President Keyes, Friday, 10 August 2018 13:07 (five years ago) link

https://www.youtube.com/watch?v=6GRn_kZYFOA

Josh in Chicago, Friday, 10 August 2018 13:19 (five years ago) link

the lyrics of this song are real dopey

I don't know, I guess I have a "Why not?" attitude to the mythologizing of the stars, the old man, the mountain, etc. And then when the song locks in with focus in the chorus, the lyrics lock in as well - he's gonna get there, he's gonna make it.

timellison, Friday, 10 August 2018 17:36 (five years ago) link

It's the clunky cadence and syntax of whole thing that gets me. I mean, what do I know, it's a huge hit that people still listen to and like, but it's so weird they couldn't just give those lyrics another pass rather than awkwardly try to squeeze them in. I think of wordy singers like Paul Simon or Elvis Costello, and they pull it off, and not to put them and Toto on the same tier, but some of the clunkiness in "Africa" just seems avoidable. It's like he had some sort of safari satori, wrote a poem, then found his experience so profound he refused to change a word.

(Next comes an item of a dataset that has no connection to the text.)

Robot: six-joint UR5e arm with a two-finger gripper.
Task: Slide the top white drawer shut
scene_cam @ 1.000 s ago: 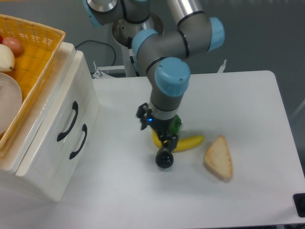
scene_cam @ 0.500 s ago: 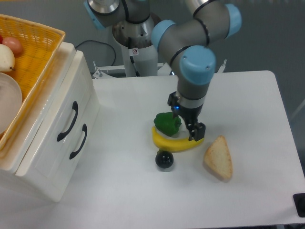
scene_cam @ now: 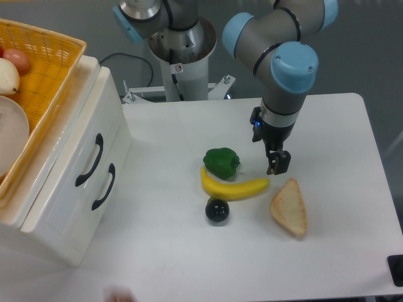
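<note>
Hovering tool (scene_cam: 278, 163), banana (scene_cam: 234, 187), pepper (scene_cam: 221, 162), bread (scene_cam: 290, 208) beneath

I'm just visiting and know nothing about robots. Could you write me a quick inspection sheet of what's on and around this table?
Surface: white table, flat, no spills seen.
Job's things: top white drawer with black handle looks flush with the lower drawer.
Clutter: green pepper touching the banana; black ball just below the banana; bread slice to the right.
Grippers: gripper hangs over the table above the bread, holding nothing; whether open or shut is unclear.
Cables: black cable behind the cabinet.
Surroundings: yellow basket holding pale items on top of the cabinet; grey floor.
</note>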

Josh in Chicago, Friday, 10 August 2018 17:41 (five years ago) link

the whole thing that is a bit suspect is not the song itself (which i actually think is good, maybe great in its production and performance), but the sort of arbitrary randomness of "let's elevate this chosen good thing to godhead status and let's just go crazy for it and theatrically enthusiastic" and it all comes off as kind of false. it's like the cover song version of "Bill Murray just crashed this wedding photo shoot and it gives us life" type shit. the quality of what's being elevated is separate from the showy enthusiasm.

omar little, Friday, 10 August 2018 17:54 (five years ago) link

omar, do you mean the original song, the weezerizing of it, or both?

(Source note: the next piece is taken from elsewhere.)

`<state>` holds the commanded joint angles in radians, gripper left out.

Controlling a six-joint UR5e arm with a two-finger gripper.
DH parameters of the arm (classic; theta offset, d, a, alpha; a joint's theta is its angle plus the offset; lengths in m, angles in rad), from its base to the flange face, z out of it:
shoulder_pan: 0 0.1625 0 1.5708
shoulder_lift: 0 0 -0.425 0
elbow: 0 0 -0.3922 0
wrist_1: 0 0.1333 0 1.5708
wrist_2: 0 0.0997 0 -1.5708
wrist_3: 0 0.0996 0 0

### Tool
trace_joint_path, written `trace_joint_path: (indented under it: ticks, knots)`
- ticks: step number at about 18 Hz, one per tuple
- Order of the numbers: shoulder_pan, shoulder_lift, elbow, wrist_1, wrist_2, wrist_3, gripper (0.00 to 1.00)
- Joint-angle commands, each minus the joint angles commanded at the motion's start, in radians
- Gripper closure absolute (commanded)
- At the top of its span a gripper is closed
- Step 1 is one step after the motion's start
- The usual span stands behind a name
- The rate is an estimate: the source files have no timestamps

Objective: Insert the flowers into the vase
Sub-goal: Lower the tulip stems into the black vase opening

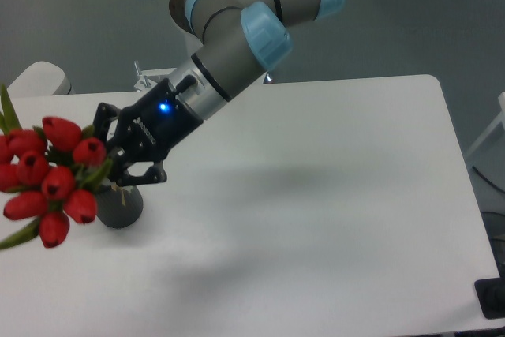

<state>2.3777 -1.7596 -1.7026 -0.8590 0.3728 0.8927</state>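
gripper: clamped on the flowers stems | flowers: over table left edge | vase: mostly hidden below

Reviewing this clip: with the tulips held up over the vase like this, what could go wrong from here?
1. The gripper and tulips hide the black vase's opening, so the stem ends, which cannot be seen, may miss the hole.
2. The bunch leans out leftward, not upright; pushing down at that tilt could bend the stems.
3. A sideways push against the rim might tip the vase.
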Motion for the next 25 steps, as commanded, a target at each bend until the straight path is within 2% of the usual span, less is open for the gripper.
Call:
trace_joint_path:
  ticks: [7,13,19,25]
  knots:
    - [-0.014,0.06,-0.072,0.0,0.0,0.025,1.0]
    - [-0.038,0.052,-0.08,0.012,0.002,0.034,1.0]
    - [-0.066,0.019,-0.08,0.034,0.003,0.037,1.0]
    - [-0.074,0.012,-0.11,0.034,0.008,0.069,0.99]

Pirate's booty call (Ye Mad Puffin), Friday, 10 August 2018 18:01 (five years ago) link

xpost Like it or not, it's just peak cheese on so many levels: the words, the production, the performance. It's also peak smooth/yacht, and perhaps importantly, related to those things, peak '80s, in a way, and the cheesiness of the '80s (ironic or no) has imo translated really well down to subsequent generations. "Don't Stop Believing" is also cheesy, for example, but I don't necessarily identify it with the '80s the same way I do "Africa."

Josh in Chicago, Friday, 10 August 2018 18:03 (five years ago) link

YMO I guess I mean everything in the present surrounding the newfound appreciation for the song, and I haven’t tracked it but it does seem to have started with this Weezer thing maybe? Like DSB it’s always been around and hugely popular but I guess its rediscovery and the present reaction to it.

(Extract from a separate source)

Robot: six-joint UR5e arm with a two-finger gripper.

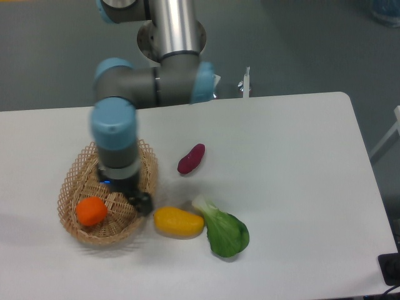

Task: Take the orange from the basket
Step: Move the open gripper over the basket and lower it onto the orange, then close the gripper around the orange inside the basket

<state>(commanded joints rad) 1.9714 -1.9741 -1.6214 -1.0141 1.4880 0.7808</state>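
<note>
Orange (91, 211) sits in the near-left part of the wicker basket (75, 178), nothing touching it. Just beside it to the right, the gripper (128, 199) hangs over the basket floor, blurred, so I cannot tell whether its fingers are spread. A yellow fruit (178, 222) lies outside the basket's right rim.

The motion-blurred arm hides much of the oval tan wicker basket (74, 182), and its dark gripper (127, 195) is too smeared to read.

small orange (91, 211), inside tan wicker basket (74, 181)
</note>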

omar little, Friday, 10 August 2018 18:07 (five years ago) link

YMP sorry

omar little, Friday, 10 August 2018 18:07 (five years ago) link

"Don't Stop Believing" is also cheesy, for example, but I don't necessarily identify it with the '80s the same way I do "Africa."

For me this is so true that my immediate reaction is "that's because it was released in the 70s" but nope, I checked, and it's '81. Still, there's no question in my mind that DSB is much closer in spirit to a big 70s Styx number than it is to "Africa" or "Safety Dance" or whatever we call 80s now.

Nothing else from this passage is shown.